今後は,主に食品工場を対象に本製剤をPRし,既存の排水処理設備への本製剤の導入提案を進める。

(株式会社日立プラントサービス)

[6]微生物製剤を用いた排水処理フロー[6]微生物製剤を用いた排水処理フロー

7. 医薬工場向けH2O2ガスによる除染エンジニアリング技術

医薬・無菌製剤工場では,ロット切り換え時などに生産ラインを覆っているブース内を除染(殺菌)することが一般的であり,除染剤としては,毒性が低く,残留性が少ない過酸化水素(H2O2)が多用されている。H2O2除染は,「除湿」→「濃度上昇」→「除染」→「エアレーション」という手順で進む。除染設備の設計,除染条件の決定にあたっては,各除染工程におけるH2O2濃度,湿度,処理時間の設定が重要であるが,中でもH2O2経時濃度変化予測が不可欠である。

そこで,近年需要が増加している閉鎖系アクセス制限バリアシステムを対象に,濃度上昇工程やエアレーション工程の濃度を解析する手法を構築した。解析除染対象物質表面からのH2O2分子の吸着・脱着をモデル化したことにより,H2O2濃度の上昇過程では実測値と解析値の差の平均が22 ppmで予測できた。構築した解析法により,H2O2ガス発生装置の選定・運転条件の設定といった除染エンジニリングが可能となった。
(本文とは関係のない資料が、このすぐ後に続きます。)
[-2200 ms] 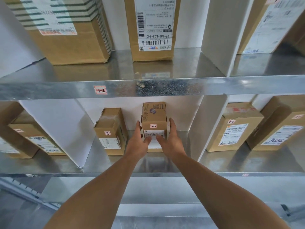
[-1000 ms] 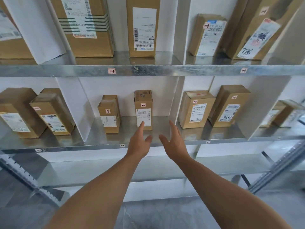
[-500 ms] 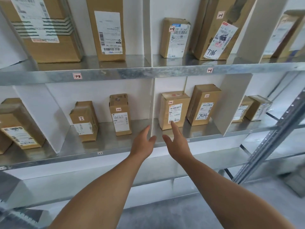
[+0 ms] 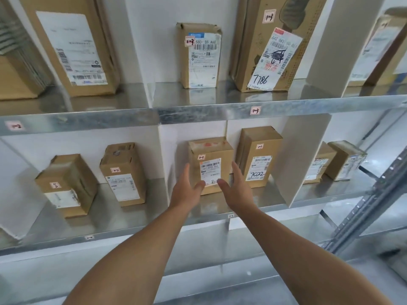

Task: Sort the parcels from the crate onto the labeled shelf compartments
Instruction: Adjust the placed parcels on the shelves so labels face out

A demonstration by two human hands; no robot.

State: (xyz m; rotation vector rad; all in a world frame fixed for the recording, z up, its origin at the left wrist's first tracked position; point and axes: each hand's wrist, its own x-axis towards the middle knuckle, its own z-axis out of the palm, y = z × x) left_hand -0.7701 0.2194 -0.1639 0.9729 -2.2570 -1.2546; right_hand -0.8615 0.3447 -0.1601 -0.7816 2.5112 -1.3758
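Parcel (image 4: 209,150) upright between left hand (image 4: 185,192) and right hand (image 4: 235,190), fingers straight, gripping nothing

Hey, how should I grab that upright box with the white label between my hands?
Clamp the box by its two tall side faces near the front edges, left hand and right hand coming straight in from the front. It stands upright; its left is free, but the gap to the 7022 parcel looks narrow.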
今後,さまざまな条件でのデータ蓄積とシミュレーションへの反映による精度向上,適用範囲の拡大(再生医療・チェンジオーバー時の部屋全体除染へ対象拡張)をめざす。

(株式会社日立プラントサービス)

[7]閉鎖系アクセス制限バリアシステム適用例[7]閉鎖系アクセス制限バリアシステム適用例

8. デジタル施工における自動墨出しロボットシステム活用

[8]自動墨出しロボットシステムの概要[8]自動墨出しロボットシステムの概要

建設現場での少子高齢化による熟練技術者不足や働き方改革の実現に対応するため,複数の熟練者を要した作業の自動化を可能にする,自動墨出しロボットシステムを開発した。
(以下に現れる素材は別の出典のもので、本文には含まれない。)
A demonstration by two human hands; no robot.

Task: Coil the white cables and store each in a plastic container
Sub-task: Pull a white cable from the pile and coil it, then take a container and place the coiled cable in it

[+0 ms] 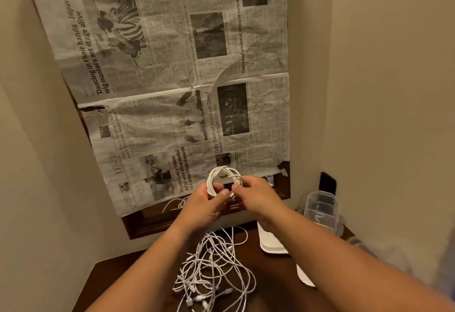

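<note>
My left hand (208, 204) grips a coiled white cable (218, 176), held up above the dark table. My right hand (256, 194) pinches the cable's loose end beside the coil, fingertips meeting my left thumb. Below my forearms a tangled pile of white cables (213, 270) lies on the table. A clear plastic container (320, 207) stands at the right, by the wall.
A newspaper sheet (172, 77) covers the surface ahead. A white lid (270, 241) lies right of the pile, with another white piece (305, 277) nearer me. Another short white cable (177, 202) lies left of my hands. Beige walls close in on both sides.
</note>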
配管やダクト,天吊機器といった設備機器の据付け工事では,据付け位置を床面に描画する墨出し作業を行っているが,現場での図面確認や計測などの熟練技術が必要なため,効率化やスキルフリー化が求められていた。

このシステムの主な機能は以下のとおりである。

  1. CAD(Computer-aided Design)[BIM(Building Information Modeling)]図面から墨出し位置を抽出し,ロボットの動作データを自動で作成する「墨出しデータ作成アプリ」
  2. AIによって適切な墨出し順序を作成し,ロボットの自動走行を設定,指示,監視する「コントロールアプリ」
  3. 自動追尾型計測機との連携によって,高精度な自己位置認識が可能な「自動墨出しロボット」

社内現場適用(8件)の結果,墨出し精度±3 mm,墨出し速度3分/点を実現し,例えば,2工数(2人×1日)の作業を0.5工数(1人×半日)に省力化できた。現在,社外ユーザーへの提供を目的に,信頼性や品質を向上した量産機の設計を推進中である。